Powerful Panels: B. P. R. D.: 1946 #2 by Paul Azaceta
B. P. R. D.: 1946, which was released in a trade paperback this week, is one of the scariest things I have ever read. It is also one of the most expertly executed of the B. P. R. D. series in the sense that each of the genre strains represented in the book--horror, science fiction, detective--is equally developed, with none of them taking precedence over the others. Issue #2 is particularly amazing because it centers on the character of Varvara, the head of the Soviet equivalent of the Bureau for Paranormal Research and Defense (B. P. R. D.), who, while actually more or less fighting on the side of Professor Bruttenholm and the Bureau, is ten times more terrifying than even the series' villains.
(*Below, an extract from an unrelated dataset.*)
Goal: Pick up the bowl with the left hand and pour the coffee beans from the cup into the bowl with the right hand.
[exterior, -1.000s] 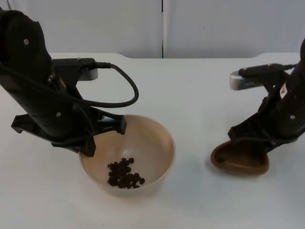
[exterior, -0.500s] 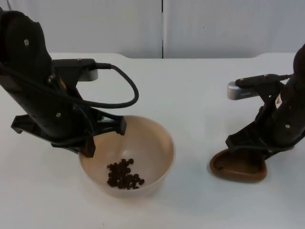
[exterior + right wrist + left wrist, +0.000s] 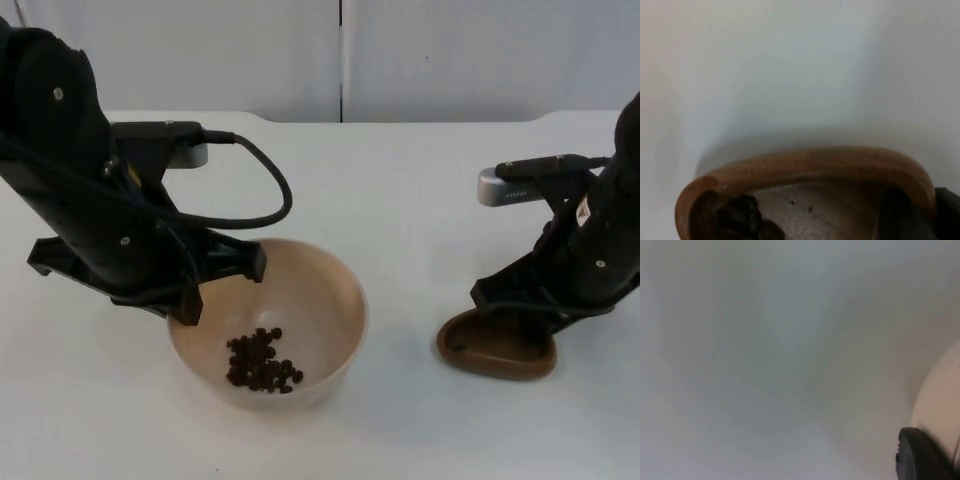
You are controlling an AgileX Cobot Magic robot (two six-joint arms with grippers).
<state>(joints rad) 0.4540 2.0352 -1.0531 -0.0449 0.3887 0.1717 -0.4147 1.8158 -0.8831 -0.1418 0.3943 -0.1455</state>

This particular panel shows Varvara as she walks out of a barn after "interrogating" Audo, who has escaped from a mental asylum where he was part of a Nazi program to create an army of vampires. The entire sequence of panels depicting this event is particularly effective as it encapsulates the multifarious and paradoxical nature of Varvara's terrifying magnetism. The juxtaposition of the opposing aspects of her nature is reminiscent of Blake's Songs of Innocence and Experience, in which he uses the metaphors of childhood innocence and experience to illustrate the two aspects of the human soul.
As the sequence opens, the manner in which she approaches Audo's mother is perhaps a bit less deferential or shy than one might expect from a young girl dressed as she is, but at most the impression is of perhaps a rather precocious child. This precocity gives way to a fully adult arrogance in the subsequent panels as she stares down Dr. Eaton and then condescendingly orders him to close the doors as she brushes past him and into the dark barn, marching unflinchingly toward those hauntingly glowing eyes. Varvara's fearlessness is underscored in the following panel in which Dr. Eaton, his own fear etched in the lines on his face, apprehensively latches the barn door.
One could almost dedicate an entire piece to the panel depicting the moment of the interrogation. The barn door is framed by the tense figure of Dr. Eaton on one side and a silhouette of Professor Bruttenholm's hand clasping Varvara's baby doll, a symbol of childhood innocence left at the door. Azaceta employs a classic cinematic technique in enhancing the terror of the moment by obscuring our view, leaving us to the suggestions of our imaginations and Audo's shrieking pleas.
The panel depicting her exit from the barn presents an excellent demonstration of the tension between text and images in comics. Her words are business-like: she shares what information she was able to extract and alludes to some nebulous "accident" which has befallen Audo. But Varvara's physical aspect clashes with the text in the panel. Her stance is forward, confident; very adult, very experienced. Her facial expression is relaxed, but with a knowing look indicative of experience--suggesting the immediate aftermath of sexual release. Then there is her arm: the splash of color contrasts highly to everything else in the panels immediately surrounding this moment, with the notable exception of the exclamation point extending from Bruttenholm in the subsequent panel. Clearly her arm is coated in blood, but as discussed above, Varvara's expression reflects sexual satisfaction, making the blood far more transgressive in suggestion than if we were dealing with mere physical violence.
The two panels which complete the sequence round out the cycle of Varvara's spiritual metamorphosis. As Bruttenholm rushes into the barn, he gives back Varvara's baby doll, and with it her innocence. As the perspective flips in the sequence's final panel, we see through the carnage in the foreground that Varvara's re-infantilization is complete. Her expression of easy pleasure, of childish innocence, now matches her stature and accoutrements.
One thing that makes this whole sequence so bafflingly satisfying is that at this point in the narrative, the reader has no idea who or what this Varvara is. It is only later in the issue that Professor Bruttenholm finally asks who she is and she responds by sharing a story of Peter the Great and the three demons who helped him defeat the Swedish, giving Russia access to the sea. The panels accompanying this entire portion are an excellent example of just the sort of cinematic montage Brandon discussed in a recent post. Particularly effective is the moment in which Azaceta visually links Varvara to the poetry witnessing demon.